Thursday, January 13, 2022

Day 670, Quasi-Quarantine: "Lincoln Highway" Offers Nostalgic Escapism At The Right Time


"But for most people, it doesn't matter where they live. When they get up in the morning, they're not looking to change the world. They want to have a cup of coffee and a piece of toast, put in their eight hours, and wrap up the day with a bottle of beer in front of the TV set. More or less, it's what they'd be doing whether they lived in Atlanta, Georgia, or Nome, Alaska. And if it doesn't matter for most people where they live, it certainly doesn't matter where they're going.
"That's what gave the Lincoln Highway its charm."

Borrowing heavily from themes of "O Brother, Where Are Thou," "On the Road," and Huckleberry Finn, Amor Towles painstakingly reconstructs the road-trip/quest genre. 

Set in the 1950s, "The Lincoln Highway" features a memorable cast of characters, led by the mercurial Duchess and the conflicted Emmett.

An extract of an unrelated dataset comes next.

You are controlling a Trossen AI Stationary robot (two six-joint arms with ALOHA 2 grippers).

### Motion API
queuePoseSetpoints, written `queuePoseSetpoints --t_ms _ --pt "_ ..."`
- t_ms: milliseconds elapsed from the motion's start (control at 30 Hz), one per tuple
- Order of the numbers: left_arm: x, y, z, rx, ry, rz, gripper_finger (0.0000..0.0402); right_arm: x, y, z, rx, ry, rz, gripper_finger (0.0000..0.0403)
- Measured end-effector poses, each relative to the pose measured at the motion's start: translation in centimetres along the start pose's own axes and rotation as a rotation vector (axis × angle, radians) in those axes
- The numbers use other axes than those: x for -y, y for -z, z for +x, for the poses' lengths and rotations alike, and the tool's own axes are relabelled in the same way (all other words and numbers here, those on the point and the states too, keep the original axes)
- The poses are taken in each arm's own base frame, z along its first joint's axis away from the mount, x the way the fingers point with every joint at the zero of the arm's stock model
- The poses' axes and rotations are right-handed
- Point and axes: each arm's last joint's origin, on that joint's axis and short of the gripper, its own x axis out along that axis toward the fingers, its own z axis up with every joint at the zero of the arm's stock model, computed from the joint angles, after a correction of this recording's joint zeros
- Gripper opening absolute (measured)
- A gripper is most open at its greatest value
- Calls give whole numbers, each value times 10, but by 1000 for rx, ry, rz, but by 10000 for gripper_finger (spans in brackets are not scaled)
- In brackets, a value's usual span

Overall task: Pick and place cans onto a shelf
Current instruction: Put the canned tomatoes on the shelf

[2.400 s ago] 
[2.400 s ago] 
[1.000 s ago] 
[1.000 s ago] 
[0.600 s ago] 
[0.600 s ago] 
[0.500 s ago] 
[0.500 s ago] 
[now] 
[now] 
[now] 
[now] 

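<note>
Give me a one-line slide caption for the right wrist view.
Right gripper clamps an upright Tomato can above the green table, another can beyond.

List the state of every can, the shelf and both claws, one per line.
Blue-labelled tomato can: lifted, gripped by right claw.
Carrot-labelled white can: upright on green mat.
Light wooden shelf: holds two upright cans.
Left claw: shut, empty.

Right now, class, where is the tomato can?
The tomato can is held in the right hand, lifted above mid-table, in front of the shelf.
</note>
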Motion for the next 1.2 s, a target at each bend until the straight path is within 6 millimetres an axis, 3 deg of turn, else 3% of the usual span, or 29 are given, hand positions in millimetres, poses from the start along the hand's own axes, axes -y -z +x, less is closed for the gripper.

The novel shifts in perspective among a number of narrators, a tricky approach that takes a deft author to pull off -- and Towles does it with aplomb.

"Like I said before, Emmett Watson understands the whole picture better than most. He understands that a man can be patient, but only up to a point; that it's occasionally necessary for him to toss a monkey wrench in the workings of the world in order to get his God-given due."

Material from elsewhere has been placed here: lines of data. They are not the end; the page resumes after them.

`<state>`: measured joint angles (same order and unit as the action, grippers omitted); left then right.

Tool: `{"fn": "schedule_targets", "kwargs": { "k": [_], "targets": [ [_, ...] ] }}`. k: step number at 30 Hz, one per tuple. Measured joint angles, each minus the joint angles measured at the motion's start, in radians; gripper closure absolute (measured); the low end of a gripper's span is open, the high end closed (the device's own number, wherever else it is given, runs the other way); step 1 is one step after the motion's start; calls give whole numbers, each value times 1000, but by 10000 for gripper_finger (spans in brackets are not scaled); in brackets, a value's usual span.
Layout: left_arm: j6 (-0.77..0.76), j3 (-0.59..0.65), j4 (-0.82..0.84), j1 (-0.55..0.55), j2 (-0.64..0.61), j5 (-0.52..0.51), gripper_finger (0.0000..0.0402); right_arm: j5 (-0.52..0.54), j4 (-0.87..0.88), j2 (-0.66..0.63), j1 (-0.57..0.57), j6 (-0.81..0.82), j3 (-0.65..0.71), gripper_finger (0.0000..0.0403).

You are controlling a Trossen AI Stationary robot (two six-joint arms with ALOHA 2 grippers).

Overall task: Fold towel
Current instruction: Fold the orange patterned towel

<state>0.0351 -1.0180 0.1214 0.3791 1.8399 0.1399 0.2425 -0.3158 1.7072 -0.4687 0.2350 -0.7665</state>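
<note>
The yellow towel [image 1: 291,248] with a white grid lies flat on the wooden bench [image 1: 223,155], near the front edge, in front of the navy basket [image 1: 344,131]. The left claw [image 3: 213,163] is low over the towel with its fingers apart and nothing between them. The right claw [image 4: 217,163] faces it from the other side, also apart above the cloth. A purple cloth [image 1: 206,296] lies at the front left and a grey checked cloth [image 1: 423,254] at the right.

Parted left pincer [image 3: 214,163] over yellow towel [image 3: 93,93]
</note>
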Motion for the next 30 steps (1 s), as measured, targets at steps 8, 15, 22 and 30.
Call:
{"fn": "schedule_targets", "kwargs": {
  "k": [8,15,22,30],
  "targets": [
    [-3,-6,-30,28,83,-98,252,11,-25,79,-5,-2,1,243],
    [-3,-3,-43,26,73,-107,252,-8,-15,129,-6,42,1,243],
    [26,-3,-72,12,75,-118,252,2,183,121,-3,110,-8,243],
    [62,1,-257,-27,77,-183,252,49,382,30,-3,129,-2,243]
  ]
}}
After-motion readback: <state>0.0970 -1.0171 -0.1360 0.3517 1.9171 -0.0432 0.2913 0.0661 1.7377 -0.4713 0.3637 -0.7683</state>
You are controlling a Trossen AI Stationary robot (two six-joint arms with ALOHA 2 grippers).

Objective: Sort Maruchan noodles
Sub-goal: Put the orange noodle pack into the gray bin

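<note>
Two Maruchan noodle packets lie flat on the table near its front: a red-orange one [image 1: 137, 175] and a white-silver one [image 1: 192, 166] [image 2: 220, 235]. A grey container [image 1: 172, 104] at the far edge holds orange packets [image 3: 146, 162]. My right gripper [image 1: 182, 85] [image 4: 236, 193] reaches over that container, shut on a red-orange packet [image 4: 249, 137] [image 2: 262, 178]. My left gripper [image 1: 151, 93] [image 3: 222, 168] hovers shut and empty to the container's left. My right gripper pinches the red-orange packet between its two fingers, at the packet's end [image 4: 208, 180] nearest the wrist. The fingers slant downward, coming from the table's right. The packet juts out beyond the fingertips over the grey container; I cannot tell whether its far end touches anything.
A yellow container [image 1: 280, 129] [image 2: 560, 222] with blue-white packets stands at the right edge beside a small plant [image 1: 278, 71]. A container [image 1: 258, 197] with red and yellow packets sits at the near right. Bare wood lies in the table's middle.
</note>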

"'If we've got unfinished business, let's finish it.'
You could wait your whole life to say a sentence like that and not have the presence of mind to say it when the time comes."

"You could almost hear the thumb of reality beginning to press down on that spot in the soul from which youthful enthusiasm springs. Reality was almost certainly going to leave its mark on Billy Watson tonight."

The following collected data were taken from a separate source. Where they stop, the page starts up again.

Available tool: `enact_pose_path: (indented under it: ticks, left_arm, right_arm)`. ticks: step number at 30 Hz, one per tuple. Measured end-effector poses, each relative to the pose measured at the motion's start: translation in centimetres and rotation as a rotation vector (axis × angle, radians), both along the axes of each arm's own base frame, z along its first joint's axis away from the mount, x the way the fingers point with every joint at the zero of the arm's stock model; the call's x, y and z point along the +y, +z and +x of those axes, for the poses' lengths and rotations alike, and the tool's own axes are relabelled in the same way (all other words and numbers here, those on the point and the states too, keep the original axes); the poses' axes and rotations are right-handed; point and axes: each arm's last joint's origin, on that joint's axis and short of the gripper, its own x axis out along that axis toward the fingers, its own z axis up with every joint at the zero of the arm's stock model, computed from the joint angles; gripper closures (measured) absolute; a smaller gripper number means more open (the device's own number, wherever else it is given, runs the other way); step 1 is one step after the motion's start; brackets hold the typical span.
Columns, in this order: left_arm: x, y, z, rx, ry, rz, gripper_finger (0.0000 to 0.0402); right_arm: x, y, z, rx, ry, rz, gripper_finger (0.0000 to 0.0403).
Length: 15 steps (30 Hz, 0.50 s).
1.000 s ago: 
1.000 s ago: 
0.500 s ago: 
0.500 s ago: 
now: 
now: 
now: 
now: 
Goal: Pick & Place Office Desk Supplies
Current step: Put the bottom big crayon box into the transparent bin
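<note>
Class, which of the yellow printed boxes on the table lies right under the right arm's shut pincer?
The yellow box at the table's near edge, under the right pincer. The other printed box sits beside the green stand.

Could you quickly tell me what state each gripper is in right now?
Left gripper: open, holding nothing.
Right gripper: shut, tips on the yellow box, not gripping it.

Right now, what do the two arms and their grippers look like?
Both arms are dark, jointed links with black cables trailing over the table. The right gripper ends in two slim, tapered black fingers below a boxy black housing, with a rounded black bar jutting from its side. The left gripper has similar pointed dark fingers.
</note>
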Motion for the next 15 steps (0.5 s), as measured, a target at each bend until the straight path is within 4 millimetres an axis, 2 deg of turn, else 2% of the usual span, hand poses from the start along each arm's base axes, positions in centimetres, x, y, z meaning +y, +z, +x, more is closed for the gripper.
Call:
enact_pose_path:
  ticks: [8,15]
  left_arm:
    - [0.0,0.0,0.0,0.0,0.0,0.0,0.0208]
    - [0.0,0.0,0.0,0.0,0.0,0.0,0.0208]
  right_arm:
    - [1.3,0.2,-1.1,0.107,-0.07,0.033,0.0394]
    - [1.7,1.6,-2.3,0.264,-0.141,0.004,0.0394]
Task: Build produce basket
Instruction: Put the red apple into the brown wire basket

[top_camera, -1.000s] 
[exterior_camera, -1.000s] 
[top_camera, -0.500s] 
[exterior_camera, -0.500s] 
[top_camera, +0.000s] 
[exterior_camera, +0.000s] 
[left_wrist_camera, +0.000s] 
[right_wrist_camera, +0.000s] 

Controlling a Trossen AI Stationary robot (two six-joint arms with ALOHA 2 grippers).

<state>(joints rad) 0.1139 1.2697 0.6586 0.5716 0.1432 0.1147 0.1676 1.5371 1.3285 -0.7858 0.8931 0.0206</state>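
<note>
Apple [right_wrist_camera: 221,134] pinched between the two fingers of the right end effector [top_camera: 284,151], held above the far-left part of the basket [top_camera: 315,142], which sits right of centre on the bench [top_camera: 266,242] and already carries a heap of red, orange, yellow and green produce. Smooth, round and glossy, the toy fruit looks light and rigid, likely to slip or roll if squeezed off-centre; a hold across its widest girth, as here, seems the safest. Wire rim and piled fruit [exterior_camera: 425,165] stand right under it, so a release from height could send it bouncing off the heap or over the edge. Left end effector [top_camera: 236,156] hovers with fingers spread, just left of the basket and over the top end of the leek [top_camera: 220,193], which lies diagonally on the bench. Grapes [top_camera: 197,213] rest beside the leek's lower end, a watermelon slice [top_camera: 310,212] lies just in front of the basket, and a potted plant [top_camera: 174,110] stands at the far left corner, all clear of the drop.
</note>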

For this reader, the ending felt like a missed opportunity and unnecessarily abrupt and confusing, representing my only concerns with "The Lincoln Highway." 

Despite that nit, the book is engrossing and intense, taking place across a rapid-fire nine days and reeling you deeply into the story as the miles rocket past.

"And yet, despite the fact that Emmett and Townhouse were two young men on the verge of heading out in different directions with no real assurance of where they would land, when Townhouse said at their parting, I'll see you, Emmett hadn't the slightest doubt that this was true."

"When you put, said Woolly to no one but himself, while wiping a tear from the corner of his eye, when you put it all together just like that, with the beginning at the beginning, the middle in the middle, and the end at the end, there is no denying that today was a one-of-a-kind kind of day."